*REQUIRED ACTION*: Your response should consist of every line below, reproduced without alteration.

*SOURCE DATA*:
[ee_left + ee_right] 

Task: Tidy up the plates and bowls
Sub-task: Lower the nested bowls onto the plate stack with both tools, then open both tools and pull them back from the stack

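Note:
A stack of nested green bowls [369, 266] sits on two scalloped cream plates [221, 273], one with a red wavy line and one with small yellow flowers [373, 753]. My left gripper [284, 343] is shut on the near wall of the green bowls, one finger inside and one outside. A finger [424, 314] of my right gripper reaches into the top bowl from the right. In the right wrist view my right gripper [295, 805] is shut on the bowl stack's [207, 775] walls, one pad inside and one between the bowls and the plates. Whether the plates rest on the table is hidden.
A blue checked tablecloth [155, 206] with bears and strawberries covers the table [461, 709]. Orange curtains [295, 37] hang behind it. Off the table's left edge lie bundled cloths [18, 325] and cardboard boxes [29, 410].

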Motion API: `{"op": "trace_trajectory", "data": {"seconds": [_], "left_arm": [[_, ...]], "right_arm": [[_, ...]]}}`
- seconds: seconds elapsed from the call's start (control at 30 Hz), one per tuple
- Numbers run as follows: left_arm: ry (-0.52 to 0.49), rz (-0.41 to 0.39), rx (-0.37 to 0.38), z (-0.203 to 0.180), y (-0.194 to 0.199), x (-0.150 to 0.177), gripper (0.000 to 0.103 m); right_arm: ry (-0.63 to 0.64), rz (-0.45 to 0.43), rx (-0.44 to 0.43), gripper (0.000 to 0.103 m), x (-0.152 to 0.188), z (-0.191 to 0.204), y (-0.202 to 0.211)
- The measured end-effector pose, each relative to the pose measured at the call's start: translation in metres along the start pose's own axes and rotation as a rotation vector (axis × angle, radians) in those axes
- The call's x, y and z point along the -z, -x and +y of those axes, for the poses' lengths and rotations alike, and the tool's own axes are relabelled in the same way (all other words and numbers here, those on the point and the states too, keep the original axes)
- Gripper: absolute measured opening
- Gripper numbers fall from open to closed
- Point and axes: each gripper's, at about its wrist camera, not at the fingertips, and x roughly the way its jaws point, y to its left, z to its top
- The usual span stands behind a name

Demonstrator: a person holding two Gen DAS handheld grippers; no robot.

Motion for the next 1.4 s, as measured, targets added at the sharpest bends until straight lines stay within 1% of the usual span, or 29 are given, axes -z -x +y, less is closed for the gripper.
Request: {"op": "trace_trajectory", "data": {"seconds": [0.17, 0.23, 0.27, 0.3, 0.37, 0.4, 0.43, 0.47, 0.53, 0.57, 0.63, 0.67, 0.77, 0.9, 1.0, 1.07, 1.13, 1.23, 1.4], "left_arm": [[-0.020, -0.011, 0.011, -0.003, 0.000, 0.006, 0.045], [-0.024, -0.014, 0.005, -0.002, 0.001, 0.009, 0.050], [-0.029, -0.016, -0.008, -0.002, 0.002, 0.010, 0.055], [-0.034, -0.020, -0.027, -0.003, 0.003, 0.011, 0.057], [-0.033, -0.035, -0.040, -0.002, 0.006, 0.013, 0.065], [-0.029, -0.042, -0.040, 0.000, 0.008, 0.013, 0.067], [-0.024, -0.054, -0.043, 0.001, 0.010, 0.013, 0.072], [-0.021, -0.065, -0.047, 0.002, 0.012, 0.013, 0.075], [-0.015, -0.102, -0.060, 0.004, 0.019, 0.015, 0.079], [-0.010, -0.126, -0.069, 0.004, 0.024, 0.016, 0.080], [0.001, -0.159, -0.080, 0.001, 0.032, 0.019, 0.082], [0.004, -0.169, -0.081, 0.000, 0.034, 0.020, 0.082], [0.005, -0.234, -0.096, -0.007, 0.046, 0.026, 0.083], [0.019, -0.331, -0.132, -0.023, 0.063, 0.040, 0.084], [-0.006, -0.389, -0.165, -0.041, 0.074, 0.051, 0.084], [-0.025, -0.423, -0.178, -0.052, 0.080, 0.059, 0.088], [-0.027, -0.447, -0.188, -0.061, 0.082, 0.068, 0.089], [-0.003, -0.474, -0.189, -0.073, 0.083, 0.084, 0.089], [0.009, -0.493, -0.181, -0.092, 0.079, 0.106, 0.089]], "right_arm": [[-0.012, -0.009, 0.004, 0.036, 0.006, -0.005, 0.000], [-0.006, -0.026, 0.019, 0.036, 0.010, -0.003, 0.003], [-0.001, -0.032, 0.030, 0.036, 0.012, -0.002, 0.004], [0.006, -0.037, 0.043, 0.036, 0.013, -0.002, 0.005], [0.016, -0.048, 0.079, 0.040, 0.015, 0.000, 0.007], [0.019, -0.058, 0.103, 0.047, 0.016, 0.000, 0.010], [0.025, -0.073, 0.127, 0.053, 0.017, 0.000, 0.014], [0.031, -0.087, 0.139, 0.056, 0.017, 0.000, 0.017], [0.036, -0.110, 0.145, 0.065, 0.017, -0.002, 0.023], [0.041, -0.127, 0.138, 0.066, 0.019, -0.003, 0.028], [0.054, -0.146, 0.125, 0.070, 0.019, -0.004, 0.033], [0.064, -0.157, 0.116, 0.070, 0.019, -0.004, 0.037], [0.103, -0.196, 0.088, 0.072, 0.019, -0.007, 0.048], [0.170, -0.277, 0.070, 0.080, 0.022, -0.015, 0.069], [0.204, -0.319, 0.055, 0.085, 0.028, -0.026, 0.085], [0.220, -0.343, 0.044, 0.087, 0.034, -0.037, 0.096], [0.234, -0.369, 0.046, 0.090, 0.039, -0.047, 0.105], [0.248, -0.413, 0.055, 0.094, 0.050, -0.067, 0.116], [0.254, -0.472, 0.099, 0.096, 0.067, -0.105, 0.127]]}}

*RESPONSE TO THIS EXERCISE*:
[ee_left + ee_right] 

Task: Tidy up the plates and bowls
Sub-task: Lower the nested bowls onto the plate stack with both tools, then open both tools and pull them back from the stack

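Note:
A stack of nested green bowls [369, 266] sits on two scalloped cream plates [221, 273], one with a red wavy line and one with small yellow flowers [373, 753]. My left gripper [284, 343] is shut on the near wall of the green bowls, one finger inside and one outside. A finger [424, 314] of my right gripper reaches into the top bowl from the right. In the right wrist view my right gripper [295, 805] is shut on the bowl stack's [207, 775] walls, one pad inside and one between the bowls and the plates. Whether the plates rest on the table is hidden.
A blue checked tablecloth [155, 206] with bears and strawberries covers the table [461, 709]. Orange curtains [295, 37] hang behind it. Off the table's left edge lie bundled cloths [18, 325] and cardboard boxes [29, 410].
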
Motion API: `{"op": "trace_trajectory", "data": {"seconds": [_], "left_arm": [[_, ...]], "right_arm": [[_, ...]]}}`
- seconds: seconds elapsed from the call's start (control at 30 Hz), one per tuple
- Numbers run as follows: left_arm: ry (-0.52 to 0.49), rz (-0.41 to 0.39), rx (-0.37 to 0.38), z (-0.203 to 0.180), y (-0.194 to 0.199), x (-0.150 to 0.177), gripper (0.000 to 0.103 m); right_arm: ry (-0.63 to 0.64), rz (-0.45 to 0.43), rx (-0.44 to 0.43), gripper (0.000 to 0.103 m), x (-0.152 to 0.188), z (-0.191 to 0.204), y (-0.202 to 0.211)
- The measured end-effector pose, each relative to the pose measured at the call's start: translation in metres along the start pose's own axes and rotation as a rotation vector (axis × angle, radians) in those axes
- The call's x, y and z point along the -z, -x and +y of those axes, for the poses' lengths and rotations alike, and the tool's own axes are relabelled in the same way (all other words and numbers here, those on the point and the states too, keep the original axes)
- Gripper: absolute measured opening
- Gripper numbers fall from open to closed
- Point and axes: each gripper's, at about its wrist camera, not at the fingertips, and x roughly the way its jaws point, y to its left, z to its top
- The usual span stands behind a name

Demonstrator: a person holding two Gen DAS handheld grippers; no robot.

Motion for the next 1.4 s, as measured, targets added at the sharpest bends until straight lines stay within 1% of the usual span, or 29 are given, axes -z -x +y, less is closed for the gripper.
Request: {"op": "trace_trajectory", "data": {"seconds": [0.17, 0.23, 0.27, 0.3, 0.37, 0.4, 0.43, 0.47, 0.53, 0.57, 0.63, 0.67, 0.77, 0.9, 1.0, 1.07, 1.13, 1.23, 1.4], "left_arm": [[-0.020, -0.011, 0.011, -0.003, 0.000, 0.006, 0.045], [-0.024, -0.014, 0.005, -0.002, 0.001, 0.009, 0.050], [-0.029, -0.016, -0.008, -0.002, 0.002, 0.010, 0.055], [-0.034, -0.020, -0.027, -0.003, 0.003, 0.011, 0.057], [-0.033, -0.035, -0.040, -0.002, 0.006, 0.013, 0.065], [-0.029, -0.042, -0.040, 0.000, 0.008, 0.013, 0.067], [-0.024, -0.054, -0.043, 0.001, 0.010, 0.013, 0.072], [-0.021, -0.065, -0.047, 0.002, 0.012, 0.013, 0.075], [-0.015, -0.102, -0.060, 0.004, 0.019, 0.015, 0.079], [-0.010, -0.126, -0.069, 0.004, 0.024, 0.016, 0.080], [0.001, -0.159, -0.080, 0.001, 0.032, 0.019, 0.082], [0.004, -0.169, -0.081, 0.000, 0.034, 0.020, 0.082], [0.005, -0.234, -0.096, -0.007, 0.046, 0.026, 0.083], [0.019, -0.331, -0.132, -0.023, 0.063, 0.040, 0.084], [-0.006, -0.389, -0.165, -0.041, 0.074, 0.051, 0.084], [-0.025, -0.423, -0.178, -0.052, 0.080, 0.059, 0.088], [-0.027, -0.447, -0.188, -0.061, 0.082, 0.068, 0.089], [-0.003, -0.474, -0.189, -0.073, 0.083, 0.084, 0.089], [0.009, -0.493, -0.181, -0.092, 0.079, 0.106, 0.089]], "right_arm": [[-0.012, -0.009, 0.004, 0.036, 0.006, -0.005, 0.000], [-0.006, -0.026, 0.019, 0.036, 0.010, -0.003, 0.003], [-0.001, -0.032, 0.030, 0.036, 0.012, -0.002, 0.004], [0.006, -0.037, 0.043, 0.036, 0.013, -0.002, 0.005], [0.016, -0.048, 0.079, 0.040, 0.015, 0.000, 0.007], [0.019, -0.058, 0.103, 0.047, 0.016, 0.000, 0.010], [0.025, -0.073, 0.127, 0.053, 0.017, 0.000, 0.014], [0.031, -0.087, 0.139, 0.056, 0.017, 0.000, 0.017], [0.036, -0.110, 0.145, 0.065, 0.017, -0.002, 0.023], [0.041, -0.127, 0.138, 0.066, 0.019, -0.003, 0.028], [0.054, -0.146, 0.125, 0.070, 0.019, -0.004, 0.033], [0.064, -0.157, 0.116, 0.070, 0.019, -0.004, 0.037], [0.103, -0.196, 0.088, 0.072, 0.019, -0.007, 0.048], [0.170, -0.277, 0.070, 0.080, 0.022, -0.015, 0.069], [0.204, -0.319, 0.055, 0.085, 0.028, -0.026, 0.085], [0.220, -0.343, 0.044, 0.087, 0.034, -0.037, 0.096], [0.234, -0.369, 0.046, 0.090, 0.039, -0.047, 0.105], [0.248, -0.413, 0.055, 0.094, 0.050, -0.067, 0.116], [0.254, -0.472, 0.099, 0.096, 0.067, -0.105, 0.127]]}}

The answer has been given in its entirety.